Jakarta, PANGKEP NEWS Indonesia
Di tengah kebangkitan pariwisata global, Amerika Serikat menghadapi kenyataan yang tidak menyenangkan. Kunjungan wisatawan asing ke negara ini mengalami penurunan, sementara warga AS semakin banyak yang bepergian ke luar negeri.
Menurut data dari International Trade Administration, jumlah turis asing yang masuk ke AS melalui jalur udara pada Maret 2025 turun hampir 10% dibandingkan tahun sebelumnya, dan mengalami penurunan 13% dibandingkan periode sebelum pandemi, hanya mencapai 4,54 juta orang. Jika termasuk jalur darat, total kunjungan wisatawan asing ke AS turun hingga 14% dalam sebulan.
Penurunan ini berbanding terbalik dengan peningkatan jumlah warga AS yang bepergian ke luar negeri. Pada bulan yang sama, warga AS yang melakukan perjalanan ke negara lain meningkat 1,6% dibandingkan Maret 2024, dan melonjak 22% dibandingkan 2019, mencapai 6,56 juta orang.
Kesenjangan ini dapat memperlebar defisit di sektor pariwisata AS, yang saat ini sudah melebihi US$50 miliar—perbedaan antara pendapatan dari turis asing dan pengeluaran warga AS di luar negeri. Padahal, industri perjalanan dan pariwisata menyumbang sekitar US$1 triliun bagi ekonomi AS setiap tahun. U.S. Travel Association sebelumnya memprediksi kenaikan lebih dari 12% dalam belanja wisatawan asing di AS tahun ini, proyeksi yang kini semakin sulit tercapai.
Minimnya minat dunia untuk mengunjungi AS bukan tanpa sebab. Ketegangan akibat perang dagang yang berkepanjangan, isu politik, penahanan turis dan pemegang visa, serta citra AS yang kurang ramah, menjadi faktor-faktor pendorong.
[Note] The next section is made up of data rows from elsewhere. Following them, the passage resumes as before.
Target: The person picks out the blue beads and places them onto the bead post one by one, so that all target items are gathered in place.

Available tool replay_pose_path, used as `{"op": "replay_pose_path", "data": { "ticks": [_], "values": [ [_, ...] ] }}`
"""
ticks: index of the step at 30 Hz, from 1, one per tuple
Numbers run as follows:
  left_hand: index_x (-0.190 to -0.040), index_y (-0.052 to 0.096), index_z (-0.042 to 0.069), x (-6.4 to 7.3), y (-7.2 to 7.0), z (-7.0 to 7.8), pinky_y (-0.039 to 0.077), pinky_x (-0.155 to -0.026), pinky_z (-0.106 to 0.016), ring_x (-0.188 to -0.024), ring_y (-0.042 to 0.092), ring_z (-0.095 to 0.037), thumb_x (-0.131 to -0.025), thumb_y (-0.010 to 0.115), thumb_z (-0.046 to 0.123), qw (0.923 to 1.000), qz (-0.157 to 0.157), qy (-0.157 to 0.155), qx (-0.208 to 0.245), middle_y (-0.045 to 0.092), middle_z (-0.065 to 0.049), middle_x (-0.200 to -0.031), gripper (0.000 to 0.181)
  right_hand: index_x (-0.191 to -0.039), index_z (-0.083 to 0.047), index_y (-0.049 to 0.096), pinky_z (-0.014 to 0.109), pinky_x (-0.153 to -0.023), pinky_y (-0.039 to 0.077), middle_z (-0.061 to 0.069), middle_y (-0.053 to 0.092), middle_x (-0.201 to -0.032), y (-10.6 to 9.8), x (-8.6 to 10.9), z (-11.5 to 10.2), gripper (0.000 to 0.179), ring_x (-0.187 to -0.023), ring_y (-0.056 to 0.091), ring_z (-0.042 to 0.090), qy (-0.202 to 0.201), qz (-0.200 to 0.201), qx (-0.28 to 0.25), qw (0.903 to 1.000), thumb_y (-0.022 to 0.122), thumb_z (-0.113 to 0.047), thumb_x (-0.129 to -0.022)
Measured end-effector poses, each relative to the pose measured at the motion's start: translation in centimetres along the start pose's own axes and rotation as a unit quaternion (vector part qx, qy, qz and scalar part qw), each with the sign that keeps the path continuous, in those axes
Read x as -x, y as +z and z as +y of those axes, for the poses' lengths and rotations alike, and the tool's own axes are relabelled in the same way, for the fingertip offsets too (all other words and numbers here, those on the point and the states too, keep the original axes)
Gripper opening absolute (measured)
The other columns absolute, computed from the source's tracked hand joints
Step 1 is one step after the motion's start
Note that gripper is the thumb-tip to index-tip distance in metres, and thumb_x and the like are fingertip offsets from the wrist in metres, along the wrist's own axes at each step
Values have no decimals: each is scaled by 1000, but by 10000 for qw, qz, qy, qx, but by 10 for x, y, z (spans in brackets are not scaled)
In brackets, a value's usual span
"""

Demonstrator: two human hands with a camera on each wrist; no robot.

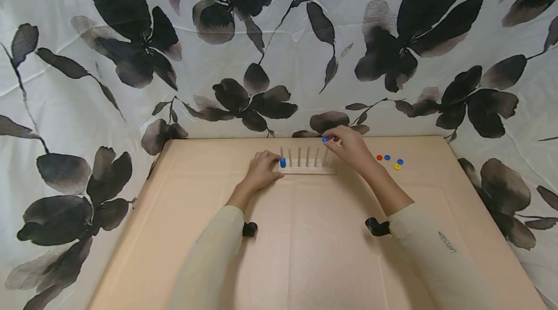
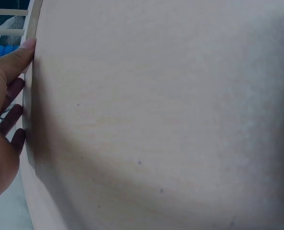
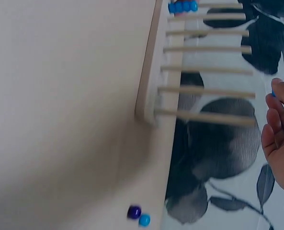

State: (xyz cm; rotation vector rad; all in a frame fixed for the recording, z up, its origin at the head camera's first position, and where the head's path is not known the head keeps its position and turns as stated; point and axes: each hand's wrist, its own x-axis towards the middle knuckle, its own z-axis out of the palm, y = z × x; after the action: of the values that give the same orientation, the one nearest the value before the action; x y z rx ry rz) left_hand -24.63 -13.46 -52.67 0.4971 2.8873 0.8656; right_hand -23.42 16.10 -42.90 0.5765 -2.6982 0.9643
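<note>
A wooden rack (image 1: 307, 170) with a row of upright pegs stands near the table's far edge. Several blue beads (image 1: 283, 162) are stacked on its leftmost peg; they show also in the right wrist view as a blue stack (image 3: 182, 6). My left hand (image 1: 261, 170) holds the rack's left end, the thumb against the base in the left wrist view. Above the rack's right end, my right hand (image 1: 348, 147) pinches a blue bead (image 1: 325, 139) between thumb and fingertip. That bead is mostly hidden by the fingers in the right wrist view.
Right of the rack lie a red bead (image 1: 379, 157), a yellow bead (image 1: 397, 167) and two blue beads, one of them a blue bead (image 1: 400, 161) farther right. Behind the tan table (image 1: 331, 242) hangs a floral cloth (image 1: 305, 58).
</note>
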Motion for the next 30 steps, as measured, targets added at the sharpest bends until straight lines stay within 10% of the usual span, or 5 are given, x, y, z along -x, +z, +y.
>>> {"op": "replay_pose_path", "data": {
  "ticks": [30],
  "values": [
    [-132,68,10,22,-5,-5,38,-112,-53,-130,49,-32,-84,86,33,9992,-54,386,37,62,-10,-132,55,-112,-10,76,36,-88,57,5,75,-107,73,-26,-90,19,-100,68,23,136,-776,286,9965,75,-21,-96]
  ]
}}
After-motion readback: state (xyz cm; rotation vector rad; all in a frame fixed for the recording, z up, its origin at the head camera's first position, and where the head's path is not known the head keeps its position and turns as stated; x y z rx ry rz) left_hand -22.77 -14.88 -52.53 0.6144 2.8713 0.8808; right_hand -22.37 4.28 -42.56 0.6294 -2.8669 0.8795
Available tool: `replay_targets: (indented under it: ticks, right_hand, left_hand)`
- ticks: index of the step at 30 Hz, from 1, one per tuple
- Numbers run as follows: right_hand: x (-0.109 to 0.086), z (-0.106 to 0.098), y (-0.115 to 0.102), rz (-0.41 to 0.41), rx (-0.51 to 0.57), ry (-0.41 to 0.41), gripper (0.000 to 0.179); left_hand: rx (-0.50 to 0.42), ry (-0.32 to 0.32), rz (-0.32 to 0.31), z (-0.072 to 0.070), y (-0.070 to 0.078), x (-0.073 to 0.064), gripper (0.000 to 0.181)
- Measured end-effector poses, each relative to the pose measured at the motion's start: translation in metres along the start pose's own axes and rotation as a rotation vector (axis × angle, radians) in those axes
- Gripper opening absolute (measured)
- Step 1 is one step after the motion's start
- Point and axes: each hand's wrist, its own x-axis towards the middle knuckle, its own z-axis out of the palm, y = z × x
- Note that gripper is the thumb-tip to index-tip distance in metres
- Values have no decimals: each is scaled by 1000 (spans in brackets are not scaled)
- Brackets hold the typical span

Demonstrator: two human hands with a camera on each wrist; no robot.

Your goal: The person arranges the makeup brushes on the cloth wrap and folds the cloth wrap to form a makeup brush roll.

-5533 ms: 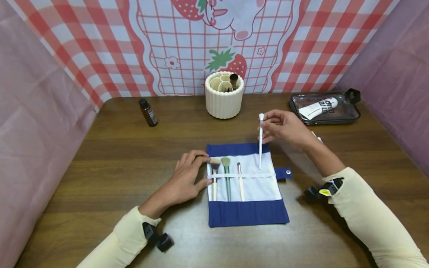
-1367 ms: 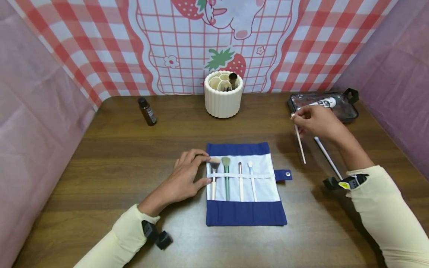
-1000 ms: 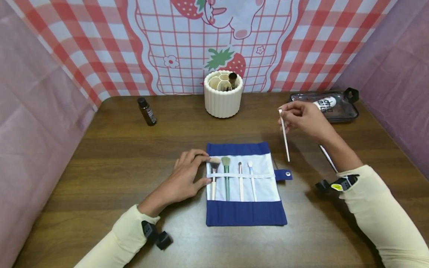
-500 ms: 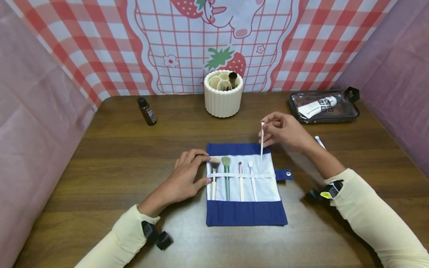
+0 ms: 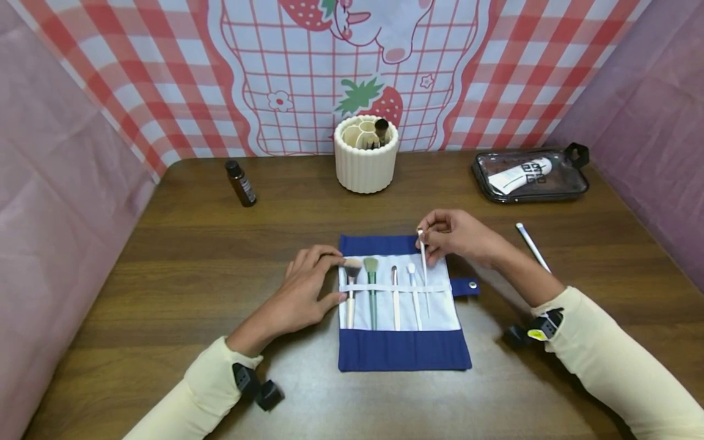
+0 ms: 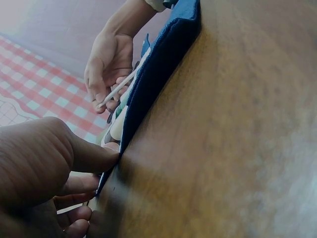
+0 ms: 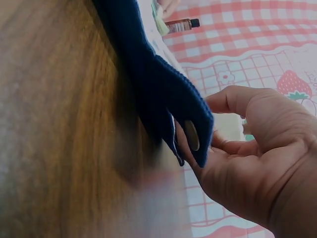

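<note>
A blue-and-white brush roll lies unrolled on the table. Under its white elastic band sit a fluffy cream-tipped brush, a green brush, a small dark-tipped brush and a white brush. My right hand pinches a thin white makeup brush near its top, handle pointing down over the roll, right of the other brushes. Whether its tip is under the band is unclear. My left hand rests at the roll's left edge, thumb and fingertips touching it, as the left wrist view also shows.
Another white brush lies right of the roll, partly behind the right forearm. At the back stand a cream ribbed holder with a dark brush inside and a small brown bottle. A clear pouch holding a white tube lies back right.
A white brush went into the roll, and my right hand took another from the right. It has since carried that one left and lowered it over the roll. My left hand stayed put.
</note>
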Motion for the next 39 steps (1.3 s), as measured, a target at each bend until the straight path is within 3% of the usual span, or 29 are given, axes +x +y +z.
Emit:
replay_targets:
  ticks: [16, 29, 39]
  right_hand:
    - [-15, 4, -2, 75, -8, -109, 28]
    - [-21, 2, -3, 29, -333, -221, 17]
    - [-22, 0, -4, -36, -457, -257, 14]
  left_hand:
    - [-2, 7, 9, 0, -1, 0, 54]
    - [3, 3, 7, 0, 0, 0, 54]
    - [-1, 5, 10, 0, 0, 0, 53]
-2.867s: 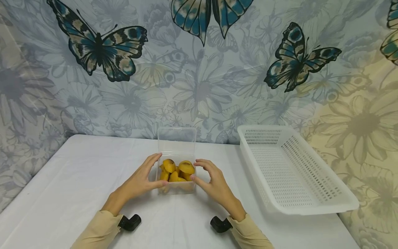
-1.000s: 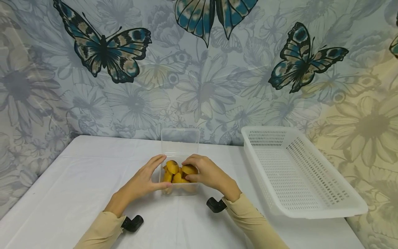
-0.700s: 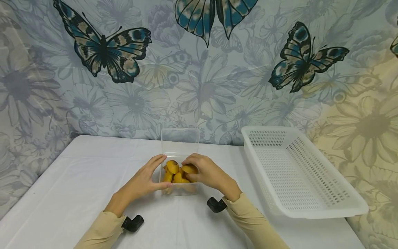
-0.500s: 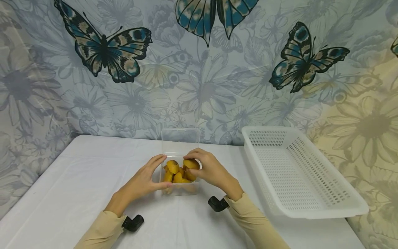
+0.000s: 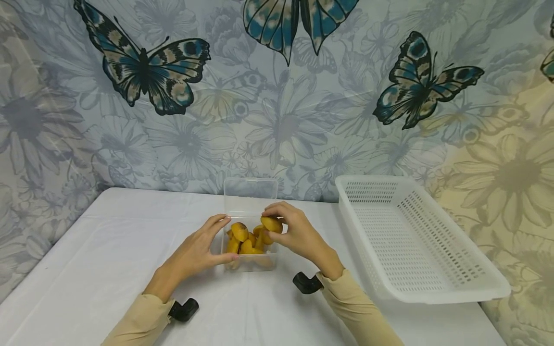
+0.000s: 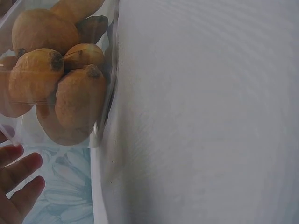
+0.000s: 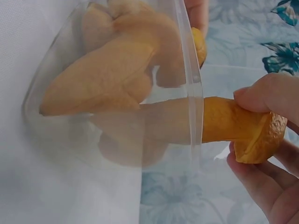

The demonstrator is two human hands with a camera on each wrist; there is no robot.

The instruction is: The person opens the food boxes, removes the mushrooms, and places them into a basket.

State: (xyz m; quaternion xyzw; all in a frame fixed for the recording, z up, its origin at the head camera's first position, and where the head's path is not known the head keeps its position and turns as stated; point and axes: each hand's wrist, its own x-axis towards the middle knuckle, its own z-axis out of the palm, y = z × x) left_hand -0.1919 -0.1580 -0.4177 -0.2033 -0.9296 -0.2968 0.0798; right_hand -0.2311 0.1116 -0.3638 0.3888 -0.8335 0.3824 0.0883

Tingginya nilai tukar dolar AS dan berbagai peringatan perjalanan makin menambah daftar kendala.
CEO American Airlines, Robert Isom, menekankan perlunya reformasi besar dalam proses persetujuan visa untuk mengembalikan daya tarik AS. “Kita harus menjadikan AS sebagai tujuan yang diinginkan,” ujarnya dalam wawancara dengan PANGKEP NEWS International.
JPMorgan memperingatkan bahwa penurunan belanja turis asing di AS dapat mengurangi sekitar 0,1% dari Produk Domestik Bruto (PDB) tahun ini.
Warga AS Justru Membanjiri Dunia
Sementara dunia tampak enggan berkunjung ke AS, warga AS justru menunjukkan tren sebaliknya. Melaporkan dari PANGKEP NEWS International, Caroline Smith, warga New Jersey, contohnya, menghabiskan libur Paskah di Italia bersama keluarganya. Ia bahkan bertemu beberapa keluarga lain dari kotanya yang juga sedang berlibur di Italia.
Delta Air Lines dan United Airlines melaporkan lonjakan permintaan perjalanan internasional, terutama di kelas premium, yang mulai menutup kekosongan akibat lemahnya permintaan domestik di AS. United mencatat peningkatan penjualan kursi premium hingga 17% dan pertumbuhan permintaan perjalanan internasional sebesar 5%. Delta juga mencatat arus pemesanan perjalanan luar negeri yang kuat hingga September dan Oktober.
Tidak hanya liburan keluarga, permintaan perjalanan mewah dari pensiunan kaya di AS juga menjadi pendorong baru. “Sebagai bagian dari generasi baby boomer, ada rasa urgensi untuk menikmati hidup. Mereka sadar waktu untuk pergi ke Eropa, Australia, atau Jepang tidak akan selalu tersedia,” ujar Presiden Delta Glen Hauenstein.
Meskipun permintaan perjalanan internasional saat ini meningkat, ketidakpastian tetap membayangi. Kelesuan dalam konsumsi kelas ekonomi dan potensi penurunan perjalanan bisnis masih bisa mempengaruhi sektor pariwisata di masa depan.
Namun, untuk saat ini, tren jelas, dunia semakin ragu berkunjung ke AS, sementara warga AS semakin memenuhi dunia dengan gairah berlibur mereka.